There’s been a constant debate regarding the creative industries in the UK, how much funding they require and how they should adapt. We’re going to have a look at the future of the creative industries, how they inspire future creatives and the impact they have on society.
In terms of economics, The Scotsman has highlighted Brexit as a major player in what happens to the creative industries. They mention that ‘touring and live events will be at risk because of the potential loss of technical talent from the EU, and is worth £127 billion to the UK every year.’ Brexit, by definition, will undoubtedly impact the way we interact with Europe and it still remains to be seen how much of a dent it will make in the funds made available to the creative industries. But the effect that it will have on tourism and the live events industry is huge, as ‘its growth is on a par with the digital sector we hear so much about.’
In light of the news that more than £150 million will be invested to boost cultural and creative businesses across Britain, The Telegraph has reported there’s been a wave of positivity spreading across the creative landscape, with the discovery that there was a huge amount of positive tweets that ‘specifically welcomed the £33m for immersive technologies such as virtual and augmented reality.’

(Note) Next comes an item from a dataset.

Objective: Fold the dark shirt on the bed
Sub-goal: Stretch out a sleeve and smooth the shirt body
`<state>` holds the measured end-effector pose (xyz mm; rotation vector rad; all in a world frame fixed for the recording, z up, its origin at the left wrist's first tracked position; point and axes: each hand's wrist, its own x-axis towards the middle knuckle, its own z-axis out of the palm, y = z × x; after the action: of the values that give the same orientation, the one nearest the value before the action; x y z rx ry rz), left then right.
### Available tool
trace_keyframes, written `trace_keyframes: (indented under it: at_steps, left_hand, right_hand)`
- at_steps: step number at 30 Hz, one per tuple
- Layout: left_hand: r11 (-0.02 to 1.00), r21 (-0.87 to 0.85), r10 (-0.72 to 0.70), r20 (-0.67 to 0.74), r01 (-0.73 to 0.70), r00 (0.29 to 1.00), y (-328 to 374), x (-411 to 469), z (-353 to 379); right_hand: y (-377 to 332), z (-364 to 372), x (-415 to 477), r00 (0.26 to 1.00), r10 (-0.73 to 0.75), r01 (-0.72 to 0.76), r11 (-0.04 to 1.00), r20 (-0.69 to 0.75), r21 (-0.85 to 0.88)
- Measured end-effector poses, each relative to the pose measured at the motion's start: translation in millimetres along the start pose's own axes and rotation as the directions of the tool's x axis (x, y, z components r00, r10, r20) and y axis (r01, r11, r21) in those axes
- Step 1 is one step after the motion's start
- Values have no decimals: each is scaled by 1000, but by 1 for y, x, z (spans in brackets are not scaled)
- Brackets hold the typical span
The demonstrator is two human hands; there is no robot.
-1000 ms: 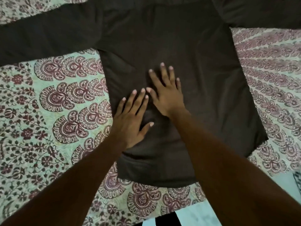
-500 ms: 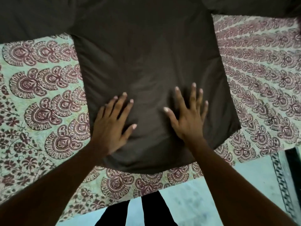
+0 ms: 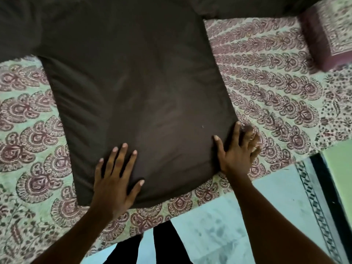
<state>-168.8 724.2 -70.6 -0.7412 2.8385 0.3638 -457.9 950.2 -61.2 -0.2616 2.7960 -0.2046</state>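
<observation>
The dark shirt (image 3: pixel 133 88) lies spread flat on the patterned bedsheet (image 3: pixel 266 88), its sleeves stretched out to the left and right at the top and its hem toward me. My left hand (image 3: pixel 116 180) rests flat on the shirt near the hem's left part, fingers spread. At the shirt's lower right corner my right hand (image 3: pixel 238 151) has its thumb on the fabric and its fingers past the edge on the sheet, slightly blurred. Neither hand grips the cloth.
A patterned pillow with a maroon border (image 3: pixel 327 33) lies at the top right. The bed's front edge runs under my arms; below it are the pale floor (image 3: pixel 276 197), my dark trouser legs (image 3: pixel 163 242) and a dark-framed object (image 3: pixel 329 183) at the right.
Both hands have slid apart across the shirt's lower part: the right hand moved out to the right edge, the left stayed near the hem. The view has shifted, so the pillow shows.
</observation>
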Motion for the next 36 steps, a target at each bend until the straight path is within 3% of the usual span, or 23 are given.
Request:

The above funding and positivity towards the industries will help usher in the next generation of creatives. VICE UK and their new ‘Film School’ initiative is a great example of a scheme that looks to provide a creative platform to build careers off of. They have partnered with Panasonic Lumix to create, as Little White Lies reports, ‘a stand-alone digital platform and resource hub, providing advice, behind-the-scenes insight, and how-to tips for every stage of the filmmaking process.’

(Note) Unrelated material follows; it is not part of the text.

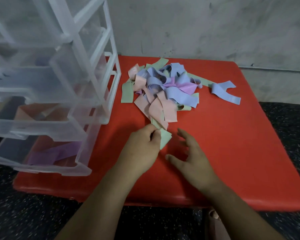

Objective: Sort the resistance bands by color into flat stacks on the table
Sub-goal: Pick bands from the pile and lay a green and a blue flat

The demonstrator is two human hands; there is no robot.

This trust and backing of new creatives will ultimately bring through revolutionary ideas that could improve certain aspects of society. The News has reported on a new project by The University of Portsmouth that ‘brings together virtual reality, motion capture and audience participation, is helping to provide a greater understanding of dementia.’ They launched the project at the Creative XR Showcase, in London, where it was shown to industry partners, commissioners, investors and members of the public, which consequently earned them funding to build a prototype!
There seems to be a domino effect within the creative industries and it stems from the economic backing from the government. Hopefully this will be a widely discussed subject in the upcoming local elections, as the creative industries continue to justify why they’re so important.